Could you provide a synthetic example for me to debug it too ? This helps tremendously to optimize those things. Here is another user synthetic script: #62 (comment) as a reference.
Sure:
import torch
from tqdm import tqdm
from litdata import optimize, StreamingDataset
def generate_images(video_path):
data = {
"name": video_path,
"image": torch.rand((3, 8, 320, 568)),
}
return data
optimize(
fn=generate_images,
inputs=list(range(100)),
output_dir="/root/data/example_data/chunk_cache",
num_workers=1,
chunk_bytes="256MB",
)
input_dir = '/root/data/example_data/chunk_cache'
dataset = StreamingDataset(input_dir, shuffle=True)

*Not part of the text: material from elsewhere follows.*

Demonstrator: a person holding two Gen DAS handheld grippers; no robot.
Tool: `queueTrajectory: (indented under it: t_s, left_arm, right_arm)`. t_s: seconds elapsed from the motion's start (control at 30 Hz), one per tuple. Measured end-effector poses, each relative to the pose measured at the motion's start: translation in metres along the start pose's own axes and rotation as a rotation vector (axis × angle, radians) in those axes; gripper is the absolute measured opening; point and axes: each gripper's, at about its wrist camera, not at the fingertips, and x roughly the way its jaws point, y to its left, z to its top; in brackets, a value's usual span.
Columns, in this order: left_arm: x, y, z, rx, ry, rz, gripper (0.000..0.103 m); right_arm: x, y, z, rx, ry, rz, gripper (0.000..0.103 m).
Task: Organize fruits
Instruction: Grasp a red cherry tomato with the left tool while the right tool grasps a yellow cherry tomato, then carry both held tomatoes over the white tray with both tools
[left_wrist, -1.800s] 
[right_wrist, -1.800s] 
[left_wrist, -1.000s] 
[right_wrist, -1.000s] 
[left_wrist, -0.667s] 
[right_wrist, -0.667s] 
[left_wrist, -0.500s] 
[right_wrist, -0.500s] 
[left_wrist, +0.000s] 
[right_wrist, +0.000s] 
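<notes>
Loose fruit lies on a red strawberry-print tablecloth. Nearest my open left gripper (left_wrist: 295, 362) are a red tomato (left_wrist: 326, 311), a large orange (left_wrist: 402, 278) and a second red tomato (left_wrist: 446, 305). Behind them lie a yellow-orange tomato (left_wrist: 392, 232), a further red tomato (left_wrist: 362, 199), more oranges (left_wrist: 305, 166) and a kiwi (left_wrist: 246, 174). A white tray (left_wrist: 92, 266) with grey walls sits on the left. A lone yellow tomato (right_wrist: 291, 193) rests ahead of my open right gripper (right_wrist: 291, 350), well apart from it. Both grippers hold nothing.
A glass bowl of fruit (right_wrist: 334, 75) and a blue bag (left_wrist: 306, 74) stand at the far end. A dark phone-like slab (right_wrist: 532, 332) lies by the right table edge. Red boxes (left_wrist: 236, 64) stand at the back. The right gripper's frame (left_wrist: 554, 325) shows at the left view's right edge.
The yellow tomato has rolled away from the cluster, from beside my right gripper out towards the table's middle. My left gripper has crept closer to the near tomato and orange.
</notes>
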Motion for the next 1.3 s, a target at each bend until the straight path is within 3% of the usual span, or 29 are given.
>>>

for data in tqdm(dataset):
pass
input_dir = 's3://pzhao/data/example_data/chunk_cache'
dataset = StreamingDataset(input_dir, shuffle=True)
for data in tqdm(dataset):
pass
The speed is as follows when I load from local.
The speed is as follows when I load from s3.
Hey @tikboaHIT. Thanks. Are you streaming from s3 to your local machine ? If yes, you might also get bottlenecked by our own internet connection.
Addtionally, this is super un-optimized. You are storing the full video as raw tensor. This is usually a 10-100x compared to JPEG encoding, 1000x times compared to av1 format.
def generate_images(video_path):
data = {
"name": video_path,
"image": torch.rand((3, 8, 320, 568)),
}
return data
Hey @tikboaHIT, I run the exact same code on Lightning AI A10G.
import os
import torch
from tqdm import tqdm
from litdata import optimize, StreamingDataset, StreamingDataLoader
input_dir = '/teamspace/datasets/videos3'
dataset = StreamingDataset(input_dir, shuffle=True)
dataloader = StreamingDataLoader(dataset, batch_size=1, num_workers=1)#os.cpu_count())
for data in tqdm(dataset):
pass
It took 21 seconds for me. So it is definitely your internet connection. Usually, streaming dataset is much faster when streaming in the cloud provider where the data are stored.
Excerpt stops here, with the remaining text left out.